Dans ce film de 52 minutes, les caméras du réalisateur Jacques Falck pénètrent les laboratoires parisien et bruxellois du chimiste qui confectionnait toutes sortes de faux documents (cachets humides, cartes d’identité, passeports etc) ayant permis à des militants algériens ou à des membres de réseaux de soutien au FLN de franchir les frontières européennes et porter la voix du combat libérateur du joug colonial.
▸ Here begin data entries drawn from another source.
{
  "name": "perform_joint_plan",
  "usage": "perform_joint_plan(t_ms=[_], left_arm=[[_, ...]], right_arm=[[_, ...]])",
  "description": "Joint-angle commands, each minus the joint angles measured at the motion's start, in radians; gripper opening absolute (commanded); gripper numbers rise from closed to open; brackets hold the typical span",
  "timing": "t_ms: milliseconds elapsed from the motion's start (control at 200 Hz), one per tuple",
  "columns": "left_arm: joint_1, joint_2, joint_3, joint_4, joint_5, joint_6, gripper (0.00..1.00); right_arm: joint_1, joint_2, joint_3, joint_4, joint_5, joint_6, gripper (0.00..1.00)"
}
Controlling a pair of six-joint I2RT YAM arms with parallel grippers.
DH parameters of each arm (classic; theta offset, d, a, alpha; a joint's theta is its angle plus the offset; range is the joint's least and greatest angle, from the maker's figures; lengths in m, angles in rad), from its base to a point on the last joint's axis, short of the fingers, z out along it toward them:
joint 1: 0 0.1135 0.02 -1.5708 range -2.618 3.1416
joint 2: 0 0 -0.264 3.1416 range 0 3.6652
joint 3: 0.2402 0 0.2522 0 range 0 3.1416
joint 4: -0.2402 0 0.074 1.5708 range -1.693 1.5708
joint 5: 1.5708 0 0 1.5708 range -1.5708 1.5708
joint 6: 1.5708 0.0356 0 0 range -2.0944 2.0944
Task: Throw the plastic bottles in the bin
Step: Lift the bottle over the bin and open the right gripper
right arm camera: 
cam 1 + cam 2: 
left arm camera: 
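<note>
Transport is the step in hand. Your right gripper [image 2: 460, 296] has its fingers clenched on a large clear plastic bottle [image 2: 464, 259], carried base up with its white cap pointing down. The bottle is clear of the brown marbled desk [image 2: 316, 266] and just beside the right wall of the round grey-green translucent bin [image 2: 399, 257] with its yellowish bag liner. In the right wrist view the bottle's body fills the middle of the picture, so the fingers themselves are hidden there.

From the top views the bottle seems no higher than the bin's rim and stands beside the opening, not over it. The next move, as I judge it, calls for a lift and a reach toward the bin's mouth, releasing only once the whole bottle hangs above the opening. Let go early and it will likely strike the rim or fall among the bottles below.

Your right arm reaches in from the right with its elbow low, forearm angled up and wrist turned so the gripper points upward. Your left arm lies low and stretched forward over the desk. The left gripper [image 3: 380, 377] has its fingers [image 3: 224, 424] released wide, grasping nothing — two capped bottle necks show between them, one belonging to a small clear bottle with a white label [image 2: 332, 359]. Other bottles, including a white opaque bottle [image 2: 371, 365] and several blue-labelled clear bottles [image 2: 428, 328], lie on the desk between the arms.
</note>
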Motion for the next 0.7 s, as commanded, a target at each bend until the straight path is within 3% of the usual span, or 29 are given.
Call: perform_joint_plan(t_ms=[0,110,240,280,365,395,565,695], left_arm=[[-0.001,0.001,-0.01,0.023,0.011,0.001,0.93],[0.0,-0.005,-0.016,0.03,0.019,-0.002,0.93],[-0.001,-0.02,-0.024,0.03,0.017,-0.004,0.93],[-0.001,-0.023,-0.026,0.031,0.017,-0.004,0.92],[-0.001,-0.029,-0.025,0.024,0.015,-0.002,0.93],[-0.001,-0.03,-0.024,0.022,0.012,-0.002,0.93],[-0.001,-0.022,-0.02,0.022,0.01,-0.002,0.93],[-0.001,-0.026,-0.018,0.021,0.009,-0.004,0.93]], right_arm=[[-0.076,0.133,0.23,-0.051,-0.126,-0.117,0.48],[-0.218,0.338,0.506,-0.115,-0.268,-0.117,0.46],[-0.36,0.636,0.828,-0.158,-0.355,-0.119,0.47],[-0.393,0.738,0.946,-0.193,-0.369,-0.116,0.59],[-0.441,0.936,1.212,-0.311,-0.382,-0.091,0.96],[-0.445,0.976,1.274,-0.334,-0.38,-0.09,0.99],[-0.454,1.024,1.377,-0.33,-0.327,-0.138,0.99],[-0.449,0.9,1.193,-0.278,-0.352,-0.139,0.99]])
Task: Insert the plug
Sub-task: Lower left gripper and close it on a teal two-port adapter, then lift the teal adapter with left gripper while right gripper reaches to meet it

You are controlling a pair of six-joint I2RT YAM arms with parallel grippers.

"Le "suicide" de l’avocat Ali Boumendjel et la "disparition" de Maurice Audin confirmaient qu’en Algérie on torturait et on tuait impunément. La torture, institutionnalisée, faisait craindre le retour des méthodes de la Gestapo, c’est ce qui explique mon engagement aux côtés des Algériens", a témoigné l’ex-faussaire, aujourd’hui âgé de 87 ans, lors du débat ayant suivi la projection. Cet engagement était tel qu’il a choisi l’Algérie pour y vivre une fois acquise l’indépendance nationale. "Je suis parti vivre en Algérie pour mettre fin à mes activités de "faussaire" et gagner ma vie en concourant à la mise sur pied de l’Ecole des Beaux-arts pour former de jeunes Algériens dans ce domaine", a-t-il dit, regrettant avoir "précipitamment" quitté le pays à la fin des années 1980, pour fuir la "menace islamiste et assurer la sécurité de maa petite famille".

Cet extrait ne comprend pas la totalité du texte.